Get ready for the Red Death
The feeling in England must be not unlike the feeling in the United States. Things are slowly returning to life. Traffic is moving again, people are returning to work. The golf course near my house, where I occasionally jog the perimeter trail, is repopulated with golfers.
The former, longstanding official British slogan to “stay at home, protect the NHS, save lives” has been superseded by Boris Johnson’s new proclamation to “stay alert, control the virus, save lives.” The former was clear and simple, but people are confused about the latter. What exactly does “stay alert” mean? How exactly does one “control the virus” by staying alert, and how will staying alert save lives? And what about protecting the NHS (National Health Service)? What has become of that?
Despite the numerous caveats and cautions enunciated by Boris Johnson, his latest proclamation will be tragically misunderstood by the average British citizen. Like their American cousins, many Britons have no time and no patience for subtleties. Sounding a cautious relaxation in a government program intended to get everyone back in school and back at work will prove to be the same as sounding, in the minds of many, the All Clear. Indeed, an anecdotal survey of my own neighborhood bears this out. On a recent visit to my local market, a small shop densely populated by twenty people, I was the only one wearing a mask.
That the effort here is somewhat more well-organized than the effort in America is more the result of population and political structure than a measurably more astute government. The logistical exigencies of control are simply easier in a small, monolithic constituency than they are in a large one, broken up into fifty disparate dominions.
But, no matter, the result will be exactly the same. We are in for a second, far larger, far more devastating wave of death and disease. It will come exactly as it did in 1918 when the so-called Spanish Flu mutated and killed people in devastating numbers in the autumn of 1918. While COVID-19 has yet to mutate as far as we know, it will be assisted this time by the foolish and headlong incaution of the British and American governments.
As usual it will be the poor, the powerless, the voiceless who will suffer the greatest devastation. Their tragedy will be little regarded and barely heard. The inexorable march of “progress” will trample them with the same insouciance that it always does. But, as in Edgar Allen Poe’s short story “The Masque of the Red Death,” the virus will also make sick and kill the high and the mighty. It will take a little longer, but it’s coming for them too.
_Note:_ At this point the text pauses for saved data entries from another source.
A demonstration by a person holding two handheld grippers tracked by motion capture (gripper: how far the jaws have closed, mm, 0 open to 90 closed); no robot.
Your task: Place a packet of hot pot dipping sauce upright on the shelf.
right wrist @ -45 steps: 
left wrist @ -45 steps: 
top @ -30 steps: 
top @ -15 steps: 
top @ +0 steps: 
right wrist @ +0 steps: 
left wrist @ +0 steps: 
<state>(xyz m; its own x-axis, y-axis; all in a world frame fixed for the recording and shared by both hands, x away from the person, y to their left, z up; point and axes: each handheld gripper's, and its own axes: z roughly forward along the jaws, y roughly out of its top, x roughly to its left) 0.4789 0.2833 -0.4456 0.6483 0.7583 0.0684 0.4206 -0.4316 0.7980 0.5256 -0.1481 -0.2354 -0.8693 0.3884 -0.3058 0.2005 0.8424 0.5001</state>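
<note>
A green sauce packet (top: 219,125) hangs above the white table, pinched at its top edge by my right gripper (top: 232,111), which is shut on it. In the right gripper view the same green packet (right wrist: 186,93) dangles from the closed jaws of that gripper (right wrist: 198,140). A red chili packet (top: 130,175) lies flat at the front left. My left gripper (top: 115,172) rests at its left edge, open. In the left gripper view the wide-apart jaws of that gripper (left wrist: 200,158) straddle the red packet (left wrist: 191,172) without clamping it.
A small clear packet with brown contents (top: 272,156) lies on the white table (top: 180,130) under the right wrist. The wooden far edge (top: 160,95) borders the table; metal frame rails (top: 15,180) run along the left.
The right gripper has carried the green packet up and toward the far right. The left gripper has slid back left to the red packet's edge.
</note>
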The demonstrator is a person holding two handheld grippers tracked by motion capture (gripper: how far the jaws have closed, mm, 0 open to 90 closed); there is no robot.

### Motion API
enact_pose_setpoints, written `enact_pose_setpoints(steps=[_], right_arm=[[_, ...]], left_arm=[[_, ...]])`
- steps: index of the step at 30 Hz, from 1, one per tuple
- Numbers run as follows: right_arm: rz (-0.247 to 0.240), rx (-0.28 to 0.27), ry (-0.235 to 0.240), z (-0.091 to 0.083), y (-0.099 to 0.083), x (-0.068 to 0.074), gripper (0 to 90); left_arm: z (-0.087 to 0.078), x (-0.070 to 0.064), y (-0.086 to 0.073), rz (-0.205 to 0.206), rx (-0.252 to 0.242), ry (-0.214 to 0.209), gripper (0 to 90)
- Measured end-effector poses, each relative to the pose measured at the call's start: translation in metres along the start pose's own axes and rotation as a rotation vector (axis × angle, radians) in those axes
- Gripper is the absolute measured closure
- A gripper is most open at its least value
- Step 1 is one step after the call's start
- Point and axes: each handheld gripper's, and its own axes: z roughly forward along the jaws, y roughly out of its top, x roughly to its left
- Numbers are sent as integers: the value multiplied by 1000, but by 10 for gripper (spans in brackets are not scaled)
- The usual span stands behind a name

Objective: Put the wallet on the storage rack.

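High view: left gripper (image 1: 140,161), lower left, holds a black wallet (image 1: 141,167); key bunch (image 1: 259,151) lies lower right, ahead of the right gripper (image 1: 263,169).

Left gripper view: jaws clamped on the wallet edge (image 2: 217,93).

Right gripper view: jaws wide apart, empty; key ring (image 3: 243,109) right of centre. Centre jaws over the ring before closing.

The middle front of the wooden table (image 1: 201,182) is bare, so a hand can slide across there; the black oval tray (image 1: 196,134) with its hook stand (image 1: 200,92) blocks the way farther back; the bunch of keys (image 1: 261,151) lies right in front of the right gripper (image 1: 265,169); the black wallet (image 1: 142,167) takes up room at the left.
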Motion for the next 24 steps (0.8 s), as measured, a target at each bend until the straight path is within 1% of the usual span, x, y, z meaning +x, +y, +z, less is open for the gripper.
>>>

This will come in the form of an overwhelmed population. America and Britain are not prepared with sufficient PPEs and ventilators, and when the number of sick inevitably exceeds our ability to accommodate them, many who should not have died will die. The arithmetic is so simple a child could understand it: anyone can drink a hundred gallons of water if they have three months to do it. But no one can drink a hundred gallons of water in a single day.
If there can be said to be a silver lining in all this, it is that the virus will be at its most destructive and deadly by November. More people than ever will understand that Donald Trump and the Republican Party is the Red Death, and that they are to blame for the unnecessary tragedy their greed will cause. It is then we must be rid of them. And we will. I only wish so many didn’t have to die to see it happen. And, as ever, ladies and gentlemen, brothers and sisters, comrades and friends, stay safe.
Robert Harrington is an American expat living in Britain. He is a portrait painter.